Exercise instructions :: From the first line of the material below to the line containing "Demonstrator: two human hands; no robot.", repeat every line exactly and add nothing.

Raw data ::

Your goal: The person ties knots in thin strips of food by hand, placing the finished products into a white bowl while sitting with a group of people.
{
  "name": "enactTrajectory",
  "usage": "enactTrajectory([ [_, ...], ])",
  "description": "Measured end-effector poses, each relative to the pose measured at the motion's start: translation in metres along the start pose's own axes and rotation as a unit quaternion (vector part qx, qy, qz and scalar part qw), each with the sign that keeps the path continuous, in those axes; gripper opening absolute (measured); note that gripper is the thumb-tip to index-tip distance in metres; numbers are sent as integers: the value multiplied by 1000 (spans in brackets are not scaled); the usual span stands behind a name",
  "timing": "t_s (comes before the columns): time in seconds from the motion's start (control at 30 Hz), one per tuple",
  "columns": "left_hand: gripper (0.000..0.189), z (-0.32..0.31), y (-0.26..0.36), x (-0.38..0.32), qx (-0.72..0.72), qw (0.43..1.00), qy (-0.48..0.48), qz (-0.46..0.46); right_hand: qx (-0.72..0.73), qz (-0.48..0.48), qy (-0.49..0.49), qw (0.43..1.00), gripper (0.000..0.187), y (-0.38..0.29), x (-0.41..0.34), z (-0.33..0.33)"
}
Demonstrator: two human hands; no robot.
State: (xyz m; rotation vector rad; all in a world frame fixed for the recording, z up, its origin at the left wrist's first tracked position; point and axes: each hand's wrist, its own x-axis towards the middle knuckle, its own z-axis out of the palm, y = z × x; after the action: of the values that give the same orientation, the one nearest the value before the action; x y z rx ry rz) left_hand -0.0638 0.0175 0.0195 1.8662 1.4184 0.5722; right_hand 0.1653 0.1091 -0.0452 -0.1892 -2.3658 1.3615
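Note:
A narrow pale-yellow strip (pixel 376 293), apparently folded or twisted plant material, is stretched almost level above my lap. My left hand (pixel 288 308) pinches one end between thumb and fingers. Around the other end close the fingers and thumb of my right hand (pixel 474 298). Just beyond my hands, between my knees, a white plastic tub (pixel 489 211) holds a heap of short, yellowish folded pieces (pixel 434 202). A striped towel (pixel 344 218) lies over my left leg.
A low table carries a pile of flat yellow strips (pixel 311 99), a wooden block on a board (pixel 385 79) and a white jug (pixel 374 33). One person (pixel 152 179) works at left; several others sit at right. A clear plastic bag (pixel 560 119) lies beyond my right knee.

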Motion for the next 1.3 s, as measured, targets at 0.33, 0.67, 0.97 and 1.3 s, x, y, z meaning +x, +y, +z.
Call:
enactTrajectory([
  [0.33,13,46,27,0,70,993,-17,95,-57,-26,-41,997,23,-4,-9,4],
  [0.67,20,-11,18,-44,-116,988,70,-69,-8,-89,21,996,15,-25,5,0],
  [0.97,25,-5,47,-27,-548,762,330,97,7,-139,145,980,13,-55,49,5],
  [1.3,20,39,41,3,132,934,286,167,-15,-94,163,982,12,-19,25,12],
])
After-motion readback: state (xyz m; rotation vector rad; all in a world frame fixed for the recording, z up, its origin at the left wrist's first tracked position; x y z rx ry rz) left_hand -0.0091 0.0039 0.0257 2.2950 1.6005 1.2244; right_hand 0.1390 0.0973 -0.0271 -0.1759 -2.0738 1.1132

Task output ::
Your goal: The person ties knots in thin strips of food by hand, placing the finished products into a white bowl while sitting with a group of people.
{
  "name": "enactTrajectory",
  "usage": "enactTrajectory([ [_, ...], ])",
  "description": "Measured end-effector poses, each relative to the pose measured at the motion's start: translation in metres along the start pose's own axes and rotation as a unit quaternion (vector part qx, qy, qz and scalar part qw), each with the sign that keeps the path continuous, in those axes; gripper opening absolute (measured); note that gripper is the thumb-tip to index-tip distance in metres; numbers are sent as integers: the value multiplied by 1000 (spans in brackets are not scaled); the usual span stands behind a name",
  "timing": "t_s (comes before the columns): time in seconds from the motion's start (control at 30 Hz), one per tuple",
  "columns": "left_hand: gripper (0.000..0.189), z (-0.32..0.31), y (-0.26..0.36), x (-0.38..0.32), qx (-0.72..0.72), qw (0.43..1.00), qy (-0.48..0.48), qz (-0.46..0.46); right_hand: qx (-0.72..0.73), qz (-0.48..0.48), qy (-0.49..0.49), qw (0.43..1.00), gripper (0.000..0.187), y (-0.38..0.29), x (-0.41..0.34), z (-0.33..0.33)"
}
Demonstrator: two human hands; no robot.

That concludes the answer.